> _WHAT TO DO_: Return the data in full, exactly as it was written.

===============

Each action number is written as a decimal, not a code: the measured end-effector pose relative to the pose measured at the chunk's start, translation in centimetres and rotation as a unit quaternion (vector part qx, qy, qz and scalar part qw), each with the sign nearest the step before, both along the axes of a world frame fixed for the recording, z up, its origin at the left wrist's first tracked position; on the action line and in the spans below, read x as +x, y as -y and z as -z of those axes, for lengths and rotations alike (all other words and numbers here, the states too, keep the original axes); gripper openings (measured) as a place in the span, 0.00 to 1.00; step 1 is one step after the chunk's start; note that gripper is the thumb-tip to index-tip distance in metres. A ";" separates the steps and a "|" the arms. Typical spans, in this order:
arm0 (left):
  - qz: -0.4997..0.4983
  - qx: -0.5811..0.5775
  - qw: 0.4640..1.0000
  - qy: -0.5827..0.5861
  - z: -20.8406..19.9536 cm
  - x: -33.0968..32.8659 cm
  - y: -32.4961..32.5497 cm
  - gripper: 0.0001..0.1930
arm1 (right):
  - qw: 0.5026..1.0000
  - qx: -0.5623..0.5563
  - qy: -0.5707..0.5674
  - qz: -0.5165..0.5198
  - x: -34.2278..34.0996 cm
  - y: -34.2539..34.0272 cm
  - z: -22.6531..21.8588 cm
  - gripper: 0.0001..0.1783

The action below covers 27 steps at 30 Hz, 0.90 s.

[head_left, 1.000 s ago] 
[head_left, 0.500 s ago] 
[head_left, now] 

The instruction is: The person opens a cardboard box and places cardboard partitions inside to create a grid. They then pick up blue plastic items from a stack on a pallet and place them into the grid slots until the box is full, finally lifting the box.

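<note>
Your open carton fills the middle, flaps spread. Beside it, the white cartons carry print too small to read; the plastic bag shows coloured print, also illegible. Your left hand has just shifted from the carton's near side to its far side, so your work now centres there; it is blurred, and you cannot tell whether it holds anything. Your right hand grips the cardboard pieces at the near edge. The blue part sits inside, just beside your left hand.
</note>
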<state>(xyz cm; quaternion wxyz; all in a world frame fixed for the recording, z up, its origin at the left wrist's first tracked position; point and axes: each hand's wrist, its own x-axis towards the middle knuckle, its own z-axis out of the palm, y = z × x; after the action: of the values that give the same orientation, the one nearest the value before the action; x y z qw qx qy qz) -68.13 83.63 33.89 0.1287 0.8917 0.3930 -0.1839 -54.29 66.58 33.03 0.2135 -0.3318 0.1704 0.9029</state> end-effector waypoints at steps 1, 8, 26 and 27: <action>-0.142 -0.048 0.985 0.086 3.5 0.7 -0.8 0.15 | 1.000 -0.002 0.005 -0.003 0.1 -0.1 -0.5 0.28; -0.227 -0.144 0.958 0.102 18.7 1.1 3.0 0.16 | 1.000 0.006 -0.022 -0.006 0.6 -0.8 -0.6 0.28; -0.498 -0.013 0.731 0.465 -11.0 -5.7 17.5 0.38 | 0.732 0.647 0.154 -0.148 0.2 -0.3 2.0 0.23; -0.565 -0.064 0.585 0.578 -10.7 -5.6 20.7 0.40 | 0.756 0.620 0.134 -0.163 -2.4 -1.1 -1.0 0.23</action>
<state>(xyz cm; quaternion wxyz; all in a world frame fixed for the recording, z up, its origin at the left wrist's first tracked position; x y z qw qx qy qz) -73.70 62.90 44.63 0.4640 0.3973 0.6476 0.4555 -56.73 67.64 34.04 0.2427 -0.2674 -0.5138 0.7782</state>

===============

> _SOLVED EXERCISE_:
Each action number is written as a decimal, not a code: the measured end-effector pose relative to the pose measured at the chunk's start, translation in centimetres and rotation as a unit quaternion (vector part qx, qy, qz and scalar part qw), each with the sign nearest the step before, both along the axes of a world frame fixed for the recording, z up, its origin at the left wrist's first tracked position; on the action line and in the spans below, read x as +x, y as -y and z as -z of those axes, for lengths and rotations alike (all other words and numbers here, the states too, keep the original axes); gripper openings (measured) as a place in the span, 0.00 to 1.00; step 1 is one step after the chunk's start; note that gripper is the thumb-tip to index-tip distance in metres. A ";" separates the steps and a "|" the arms. Typical spans, in this order:
arm0 (left):
  - qz: -0.4997..0.4983
  - qx: -0.5811..0.5775
  - qw: 0.4640..1.0000
  - qy: -0.5827..0.5861
  - z: -20.8406..19.9536 cm
  - x: -33.0968..32.8659 cm
  - y: -32.4961..32.5497 cm
  - gripper: 0.0001..0.1930
arm1 (right):
  - qw: 0.5026..1.0000
  - qx: -0.5623..0.5563
  - qy: -0.5707..0.5674
  - qz: -0.5165..0.5198
  - x: -34.2278..34.0996 cm
  - y: -34.2539..34.0272 cm
  - z: -22.6531..21.8588 cm
  - gripper: 0.0001..0.1783

The action below covers 27 steps at 30 Hz, 0.90 s.

[head_left, 1.000 s ago] 
[head_left, 0.500 s ago] 
[head_left, now] 

The instruction is: The person opens a cardboard box and places cardboard partitions inside to create a grid. They then pick up blue plastic items from a stack on a pallet and place them into the grid slots until the box is full, finally lifting the box.

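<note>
Your open carton fills the middle, flaps spread. Beside it, the white cartons carry print too small to read; the plastic bag shows coloured print, also illegible. Your left hand has just shifted from the carton's near side to its far side, so your work now centres there; it is blurred, and you cannot tell whether it holds anything. Your right hand grips the cardboard pieces at the near edge. The blue part sits inside, just beside your left hand.
</note>
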<state>(xyz cm; quaternion wxyz; all in a world frame fixed for the recording, z up, its origin at the left wrist's first tracked position; point and axes: each hand's wrist, its own x-axis towards the middle knuckle, its own z-axis out of the palm, y = z × x; after the action: of the values that give the same orientation, the one nearest the value before the action; x y z qw qx qy qz) -68.13 83.63 33.89 0.1287 0.8917 0.3930 -0.1839 -54.29 66.58 33.03 0.2135 -0.3318 0.1704 0.9029</state> end-effector waypoints at steps 1, 8, 26 and 27: <action>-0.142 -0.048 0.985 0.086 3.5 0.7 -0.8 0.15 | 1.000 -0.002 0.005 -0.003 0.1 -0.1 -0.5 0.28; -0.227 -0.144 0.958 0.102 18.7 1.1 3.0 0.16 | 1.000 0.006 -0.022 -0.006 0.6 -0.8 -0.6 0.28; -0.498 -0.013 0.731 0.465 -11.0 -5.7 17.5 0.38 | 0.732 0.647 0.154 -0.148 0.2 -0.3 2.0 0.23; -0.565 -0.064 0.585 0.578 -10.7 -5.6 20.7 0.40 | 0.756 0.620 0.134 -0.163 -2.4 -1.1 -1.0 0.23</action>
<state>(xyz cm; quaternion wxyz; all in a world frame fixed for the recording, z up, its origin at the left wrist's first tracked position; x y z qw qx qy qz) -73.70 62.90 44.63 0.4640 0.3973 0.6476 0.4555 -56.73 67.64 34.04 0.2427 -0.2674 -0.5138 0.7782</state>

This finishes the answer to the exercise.